The Covid-19 crisis resulted in a huge increase in cyclists. Bruzz reported 75% more of them on the streets the first week of September, compared to the same period in 2019. In parallel, initiatives to promote cycling in Brussels including road closures, increased space for parking and a wealth of new cycle lanes have mushroomed.
The sea change from the old "car is king" days has clearly not pleased all road users, who have set up Facebook groups to voice their concern. The biggest, “L’automobiliste en a marre’ [Drivers are fed up]” numbers 16,500 members.

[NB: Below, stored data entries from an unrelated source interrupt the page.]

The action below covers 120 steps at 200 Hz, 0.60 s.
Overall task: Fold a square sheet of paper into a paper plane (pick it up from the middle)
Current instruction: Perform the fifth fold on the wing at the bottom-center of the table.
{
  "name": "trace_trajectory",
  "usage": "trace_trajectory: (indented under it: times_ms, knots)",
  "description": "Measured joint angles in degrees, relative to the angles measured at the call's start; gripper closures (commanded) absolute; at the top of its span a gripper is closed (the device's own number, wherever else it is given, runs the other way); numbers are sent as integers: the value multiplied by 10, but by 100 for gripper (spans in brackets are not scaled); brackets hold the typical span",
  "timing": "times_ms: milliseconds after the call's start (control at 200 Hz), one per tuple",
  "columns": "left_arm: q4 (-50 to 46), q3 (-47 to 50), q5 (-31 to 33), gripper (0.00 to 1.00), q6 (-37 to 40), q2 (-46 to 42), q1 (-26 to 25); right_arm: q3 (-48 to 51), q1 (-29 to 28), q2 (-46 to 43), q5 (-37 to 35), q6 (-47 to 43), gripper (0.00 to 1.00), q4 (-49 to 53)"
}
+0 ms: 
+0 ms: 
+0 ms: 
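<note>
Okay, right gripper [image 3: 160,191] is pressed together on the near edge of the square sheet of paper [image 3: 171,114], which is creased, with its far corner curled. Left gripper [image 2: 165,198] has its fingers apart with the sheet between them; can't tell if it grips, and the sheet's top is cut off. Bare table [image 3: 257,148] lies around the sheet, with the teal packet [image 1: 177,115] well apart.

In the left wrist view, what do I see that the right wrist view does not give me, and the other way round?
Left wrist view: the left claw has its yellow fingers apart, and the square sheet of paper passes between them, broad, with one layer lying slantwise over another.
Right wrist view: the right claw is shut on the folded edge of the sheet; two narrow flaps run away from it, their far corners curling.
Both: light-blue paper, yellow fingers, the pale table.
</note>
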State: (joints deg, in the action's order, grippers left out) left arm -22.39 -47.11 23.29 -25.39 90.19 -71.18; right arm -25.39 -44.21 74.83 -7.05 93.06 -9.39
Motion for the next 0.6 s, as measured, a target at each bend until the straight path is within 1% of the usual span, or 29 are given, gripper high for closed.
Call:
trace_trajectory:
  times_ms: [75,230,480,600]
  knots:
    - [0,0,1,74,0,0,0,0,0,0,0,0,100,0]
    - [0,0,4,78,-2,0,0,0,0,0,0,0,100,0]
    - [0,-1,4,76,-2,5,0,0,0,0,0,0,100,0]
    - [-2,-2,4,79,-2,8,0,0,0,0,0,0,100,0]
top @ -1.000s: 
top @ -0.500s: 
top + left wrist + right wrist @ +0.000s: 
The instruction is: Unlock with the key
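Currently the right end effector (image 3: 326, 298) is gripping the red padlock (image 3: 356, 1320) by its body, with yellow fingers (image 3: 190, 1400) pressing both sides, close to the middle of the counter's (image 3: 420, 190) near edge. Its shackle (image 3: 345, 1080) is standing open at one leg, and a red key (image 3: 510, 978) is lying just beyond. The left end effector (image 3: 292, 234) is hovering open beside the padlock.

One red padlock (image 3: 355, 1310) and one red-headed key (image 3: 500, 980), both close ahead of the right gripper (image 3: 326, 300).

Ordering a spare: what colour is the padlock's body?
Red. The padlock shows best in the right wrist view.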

“The message we want to make clear is that car and motorbike drivers pay enormous taxes,” said the group’s creator Lucien Becker. He claims measures to boost take-up of cycling have resulted in a situation where the car driver is very unfairly treated. And he judges some new developments, like cutting speed limits [the whole of Brussels will be a 30kph zone from 2021], as “absurd”.
He regrets the angry messages posted on his Facebook group, emphasising the rules state they should be “kind, courteous and non-violent”. But he admits that posts – a recent one proclaiming “The only good cyclist is a dead one” - are “relatively uncontrollable”. This week, one cyclist’s post welcoming a new cycle lane, shared on the group, received a flood of violent insults, even accusations that the cyclist was collaborating with political parties.
Aurélie Willems, secretary general of Gracq, the association representing daily cyclists, explains “there is a certain frustration and irritation. We are coming out of the ‘all about the car’ model. This results in conflicts between different road users in many towns in transition.”
But despite the problems, she remains positive: “Normally, the next stage is an adaptation to the new town and its new methods of transport, leading to a general calming down of the situation.”